Task statement - Below are the entries; return every line among them that holds the word "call".

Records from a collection
========================
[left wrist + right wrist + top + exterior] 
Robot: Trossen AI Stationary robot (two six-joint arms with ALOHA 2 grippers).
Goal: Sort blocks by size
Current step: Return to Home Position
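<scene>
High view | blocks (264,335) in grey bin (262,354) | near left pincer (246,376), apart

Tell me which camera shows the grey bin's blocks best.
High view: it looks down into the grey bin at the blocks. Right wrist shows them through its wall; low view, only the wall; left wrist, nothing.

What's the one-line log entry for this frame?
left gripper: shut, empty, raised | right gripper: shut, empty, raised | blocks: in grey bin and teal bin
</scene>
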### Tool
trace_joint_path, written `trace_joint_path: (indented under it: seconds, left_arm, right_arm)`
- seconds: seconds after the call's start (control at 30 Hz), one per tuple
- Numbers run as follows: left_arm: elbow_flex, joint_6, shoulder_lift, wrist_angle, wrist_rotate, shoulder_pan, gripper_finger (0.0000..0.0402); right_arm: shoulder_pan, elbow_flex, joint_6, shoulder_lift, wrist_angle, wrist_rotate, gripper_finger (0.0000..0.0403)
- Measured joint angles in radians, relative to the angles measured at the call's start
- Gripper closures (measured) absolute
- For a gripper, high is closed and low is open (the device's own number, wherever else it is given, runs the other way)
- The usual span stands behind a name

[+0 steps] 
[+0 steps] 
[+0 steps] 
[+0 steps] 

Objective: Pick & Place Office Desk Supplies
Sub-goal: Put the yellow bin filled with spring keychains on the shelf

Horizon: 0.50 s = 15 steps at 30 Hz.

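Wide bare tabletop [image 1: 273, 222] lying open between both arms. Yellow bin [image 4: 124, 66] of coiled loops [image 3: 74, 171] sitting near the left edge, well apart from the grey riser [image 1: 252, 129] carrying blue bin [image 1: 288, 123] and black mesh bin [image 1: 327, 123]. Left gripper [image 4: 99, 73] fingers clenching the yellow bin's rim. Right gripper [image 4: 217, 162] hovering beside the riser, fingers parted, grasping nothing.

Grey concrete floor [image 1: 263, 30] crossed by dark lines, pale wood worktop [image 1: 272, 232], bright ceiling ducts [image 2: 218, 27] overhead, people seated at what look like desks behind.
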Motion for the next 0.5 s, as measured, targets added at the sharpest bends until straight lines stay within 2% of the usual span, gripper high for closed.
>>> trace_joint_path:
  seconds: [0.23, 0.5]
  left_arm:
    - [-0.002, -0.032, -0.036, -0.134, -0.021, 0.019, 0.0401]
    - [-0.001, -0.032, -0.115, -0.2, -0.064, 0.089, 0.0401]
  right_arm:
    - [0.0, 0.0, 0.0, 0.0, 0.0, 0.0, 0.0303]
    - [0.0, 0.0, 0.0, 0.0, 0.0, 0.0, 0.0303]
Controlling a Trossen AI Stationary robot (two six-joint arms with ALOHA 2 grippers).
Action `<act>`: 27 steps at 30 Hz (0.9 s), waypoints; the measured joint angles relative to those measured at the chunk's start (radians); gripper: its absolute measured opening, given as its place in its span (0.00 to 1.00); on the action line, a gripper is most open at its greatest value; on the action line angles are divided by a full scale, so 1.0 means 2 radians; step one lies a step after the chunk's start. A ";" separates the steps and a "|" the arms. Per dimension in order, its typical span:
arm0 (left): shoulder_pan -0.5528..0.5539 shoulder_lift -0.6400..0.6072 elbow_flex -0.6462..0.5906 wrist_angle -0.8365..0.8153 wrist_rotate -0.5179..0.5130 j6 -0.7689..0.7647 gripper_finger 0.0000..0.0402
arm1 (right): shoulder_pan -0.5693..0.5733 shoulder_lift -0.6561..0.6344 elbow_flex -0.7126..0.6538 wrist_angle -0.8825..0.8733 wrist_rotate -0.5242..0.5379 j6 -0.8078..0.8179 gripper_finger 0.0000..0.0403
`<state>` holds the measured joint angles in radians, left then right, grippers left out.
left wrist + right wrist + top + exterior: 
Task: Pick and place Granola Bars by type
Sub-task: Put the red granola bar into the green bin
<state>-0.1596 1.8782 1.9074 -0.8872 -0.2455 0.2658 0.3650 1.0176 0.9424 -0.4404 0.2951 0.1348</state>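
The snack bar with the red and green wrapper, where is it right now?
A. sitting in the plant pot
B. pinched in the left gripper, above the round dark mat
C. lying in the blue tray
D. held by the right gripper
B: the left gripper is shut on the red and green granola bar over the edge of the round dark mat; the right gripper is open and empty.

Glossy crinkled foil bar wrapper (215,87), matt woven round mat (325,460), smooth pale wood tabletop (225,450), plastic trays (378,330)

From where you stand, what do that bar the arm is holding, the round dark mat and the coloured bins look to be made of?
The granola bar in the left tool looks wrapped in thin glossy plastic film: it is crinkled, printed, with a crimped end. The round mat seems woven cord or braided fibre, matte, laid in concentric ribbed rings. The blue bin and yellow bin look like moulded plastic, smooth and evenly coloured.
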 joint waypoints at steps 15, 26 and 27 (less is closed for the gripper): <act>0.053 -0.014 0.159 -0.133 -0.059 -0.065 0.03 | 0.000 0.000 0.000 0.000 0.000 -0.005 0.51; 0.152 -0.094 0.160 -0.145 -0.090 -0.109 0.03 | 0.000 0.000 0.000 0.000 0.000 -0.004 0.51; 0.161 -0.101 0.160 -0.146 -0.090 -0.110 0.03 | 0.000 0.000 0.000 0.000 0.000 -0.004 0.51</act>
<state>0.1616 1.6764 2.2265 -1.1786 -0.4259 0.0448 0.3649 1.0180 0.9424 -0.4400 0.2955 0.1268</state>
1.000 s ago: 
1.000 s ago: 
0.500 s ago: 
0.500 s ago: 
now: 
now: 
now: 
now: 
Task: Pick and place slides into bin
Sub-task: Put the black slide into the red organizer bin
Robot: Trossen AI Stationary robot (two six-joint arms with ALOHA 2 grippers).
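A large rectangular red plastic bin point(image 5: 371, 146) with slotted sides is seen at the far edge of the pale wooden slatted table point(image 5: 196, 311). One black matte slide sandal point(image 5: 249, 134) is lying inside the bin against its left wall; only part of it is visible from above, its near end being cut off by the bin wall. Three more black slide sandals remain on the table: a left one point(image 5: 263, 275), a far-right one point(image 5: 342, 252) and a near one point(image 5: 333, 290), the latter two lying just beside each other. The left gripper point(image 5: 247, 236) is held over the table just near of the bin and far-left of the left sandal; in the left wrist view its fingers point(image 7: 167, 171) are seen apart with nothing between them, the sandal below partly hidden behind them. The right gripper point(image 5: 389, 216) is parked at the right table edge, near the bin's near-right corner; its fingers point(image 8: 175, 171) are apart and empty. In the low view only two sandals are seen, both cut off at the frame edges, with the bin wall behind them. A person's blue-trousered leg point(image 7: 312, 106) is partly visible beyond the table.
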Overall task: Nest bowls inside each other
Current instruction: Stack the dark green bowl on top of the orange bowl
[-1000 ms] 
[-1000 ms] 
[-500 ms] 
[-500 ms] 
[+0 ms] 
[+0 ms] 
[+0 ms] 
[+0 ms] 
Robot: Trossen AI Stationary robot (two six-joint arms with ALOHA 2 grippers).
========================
Written answer -
- seconds: seconds after the call's start (control at 30 Hz), one per tuple
- Measured joint angles in radians, relative to the angles measured at the call's start

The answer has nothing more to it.